単に「幻」と言われるようになったから、「特別」と言う訳ではありません。

仕事上のストレス、思うように釣りに行けない葛藤、その他諸々が重なり、1ヶ月で10kgも体重が落ちた1999年のこと。

すべてをやり終え、何もかもから開放された自分へのご褒美として、出張先のお仕事を終えた後帰宅もせず、そのまま猿払川へと向かいました。

実はこの川、学生時代通りかかった時に覗いただけで、まともにおさかな釣りをしたのはこの時が初めてでした。

実績のある(と思われる)ポイントは、既にひとで埋め尽くされていましたが、

ただぼくもダテにおさかな釣り暦が長いわけではなく、人がまったく入っていない200mくらいの区間の内、

明らかにカゼを感じる区間を見つけ、すぐさまキャストを開始しました。

 

そして開始わずか20分足らずで82cmをとり、そのわずか数十分後には60cmをとりました。

2本目の写真を撮りリリースを終えると、すでにぼくの立っていた場所は3人ほどの人が入り込んでいました(笑)

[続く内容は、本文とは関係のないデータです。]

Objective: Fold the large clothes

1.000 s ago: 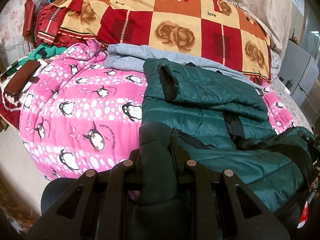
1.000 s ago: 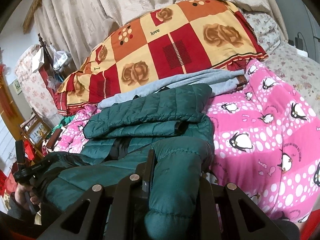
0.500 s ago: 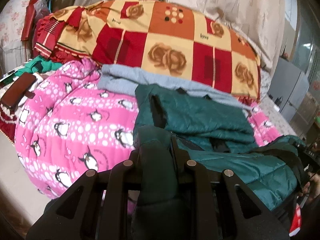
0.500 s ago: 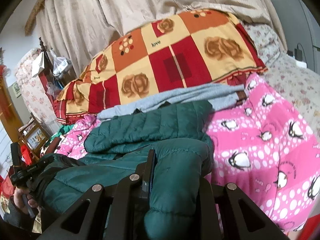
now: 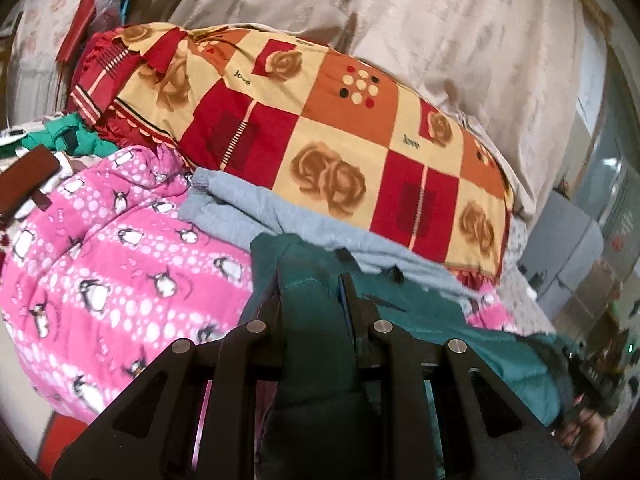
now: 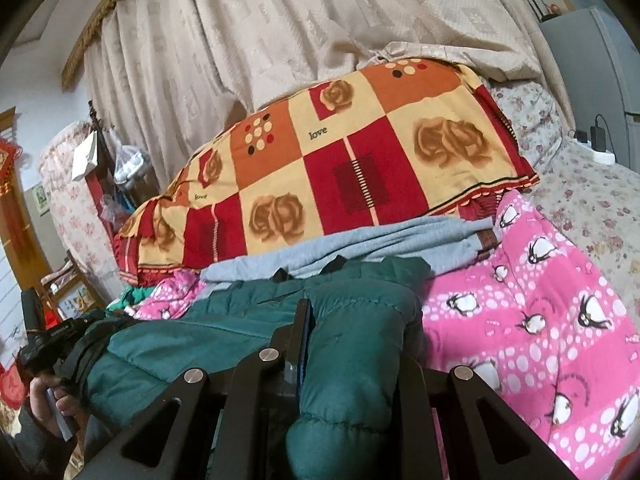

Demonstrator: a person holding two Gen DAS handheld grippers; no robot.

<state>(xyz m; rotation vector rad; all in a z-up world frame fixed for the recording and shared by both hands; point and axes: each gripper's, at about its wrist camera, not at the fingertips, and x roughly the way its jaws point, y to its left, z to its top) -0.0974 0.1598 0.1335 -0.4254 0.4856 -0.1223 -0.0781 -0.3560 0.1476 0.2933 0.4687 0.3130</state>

その後彼らがどうだったかは分かりませんが、少なくとも車に戻り、食事をとっているこ一時間は、彼らになんの動きもありませんでした。

そして、すっかりカゼらしきものを感じなくなってケチのついたぼくは、とっとと納竿を決め込みました。

 

自分へのご褒美として入川した、たった1時間半の猿払川…

十数年ぶりに訪れ、色々なことを思い出し感慨に耽ったこの最果ての河川…

そこでぼくは2本のイトウをとり、いつものセリフ俺ってさすがだ!を車中で絶叫しながら帰路につきました。

 

1999年6月12日 忘れ得ない思い出となった釣行でした。